— Dataset section —

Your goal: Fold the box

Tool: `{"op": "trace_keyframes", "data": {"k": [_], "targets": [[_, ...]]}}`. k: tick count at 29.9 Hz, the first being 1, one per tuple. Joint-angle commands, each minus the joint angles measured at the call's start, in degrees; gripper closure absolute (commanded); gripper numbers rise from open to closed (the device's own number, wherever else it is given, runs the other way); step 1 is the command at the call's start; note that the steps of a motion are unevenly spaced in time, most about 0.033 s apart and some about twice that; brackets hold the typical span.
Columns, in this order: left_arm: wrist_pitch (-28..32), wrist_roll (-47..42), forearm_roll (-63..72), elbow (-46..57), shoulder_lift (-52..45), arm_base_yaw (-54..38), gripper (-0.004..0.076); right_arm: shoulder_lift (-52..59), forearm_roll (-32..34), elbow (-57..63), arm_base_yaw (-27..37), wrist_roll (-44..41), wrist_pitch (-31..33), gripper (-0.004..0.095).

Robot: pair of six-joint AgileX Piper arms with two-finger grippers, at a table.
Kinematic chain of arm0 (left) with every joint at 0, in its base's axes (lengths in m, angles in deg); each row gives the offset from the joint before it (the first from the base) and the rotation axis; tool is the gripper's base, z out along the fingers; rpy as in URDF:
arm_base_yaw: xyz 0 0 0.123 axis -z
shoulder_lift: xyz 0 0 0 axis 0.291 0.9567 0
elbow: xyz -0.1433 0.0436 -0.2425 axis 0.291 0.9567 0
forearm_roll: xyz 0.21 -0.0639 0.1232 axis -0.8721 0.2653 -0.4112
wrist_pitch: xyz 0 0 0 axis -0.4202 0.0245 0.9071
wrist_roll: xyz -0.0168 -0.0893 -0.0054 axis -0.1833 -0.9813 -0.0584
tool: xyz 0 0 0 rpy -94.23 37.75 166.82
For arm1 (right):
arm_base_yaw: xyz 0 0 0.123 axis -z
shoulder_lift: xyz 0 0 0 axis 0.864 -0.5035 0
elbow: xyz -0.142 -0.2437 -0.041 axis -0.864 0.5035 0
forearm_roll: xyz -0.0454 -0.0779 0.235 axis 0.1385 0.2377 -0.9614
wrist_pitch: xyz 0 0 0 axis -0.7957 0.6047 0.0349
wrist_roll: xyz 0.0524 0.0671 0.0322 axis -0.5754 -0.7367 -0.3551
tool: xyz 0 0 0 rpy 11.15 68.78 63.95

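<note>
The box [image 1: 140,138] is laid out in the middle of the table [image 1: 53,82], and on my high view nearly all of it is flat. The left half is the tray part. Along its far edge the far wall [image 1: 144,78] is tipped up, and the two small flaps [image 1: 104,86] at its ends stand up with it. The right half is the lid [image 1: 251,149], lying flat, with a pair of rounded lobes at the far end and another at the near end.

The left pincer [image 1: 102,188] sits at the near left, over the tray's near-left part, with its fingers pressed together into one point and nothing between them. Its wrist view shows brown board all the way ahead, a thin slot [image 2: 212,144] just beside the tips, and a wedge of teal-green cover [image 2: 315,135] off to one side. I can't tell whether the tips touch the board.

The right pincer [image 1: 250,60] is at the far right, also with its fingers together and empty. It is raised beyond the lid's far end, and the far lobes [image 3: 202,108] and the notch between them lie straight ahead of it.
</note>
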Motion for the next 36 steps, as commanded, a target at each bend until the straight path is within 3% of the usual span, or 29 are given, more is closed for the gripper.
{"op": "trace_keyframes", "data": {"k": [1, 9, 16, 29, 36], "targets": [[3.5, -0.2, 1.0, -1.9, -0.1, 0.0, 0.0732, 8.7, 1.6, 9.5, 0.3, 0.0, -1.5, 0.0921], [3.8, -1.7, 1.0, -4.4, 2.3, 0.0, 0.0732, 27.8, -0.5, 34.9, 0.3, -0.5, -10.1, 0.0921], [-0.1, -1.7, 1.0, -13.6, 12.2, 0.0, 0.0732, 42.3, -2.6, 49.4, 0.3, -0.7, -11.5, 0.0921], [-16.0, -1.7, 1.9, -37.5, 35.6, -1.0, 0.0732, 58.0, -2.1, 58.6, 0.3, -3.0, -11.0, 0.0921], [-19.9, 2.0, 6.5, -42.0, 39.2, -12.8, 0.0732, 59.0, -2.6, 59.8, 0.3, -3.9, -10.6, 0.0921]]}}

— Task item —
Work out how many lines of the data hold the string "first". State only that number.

— Exercise response —
2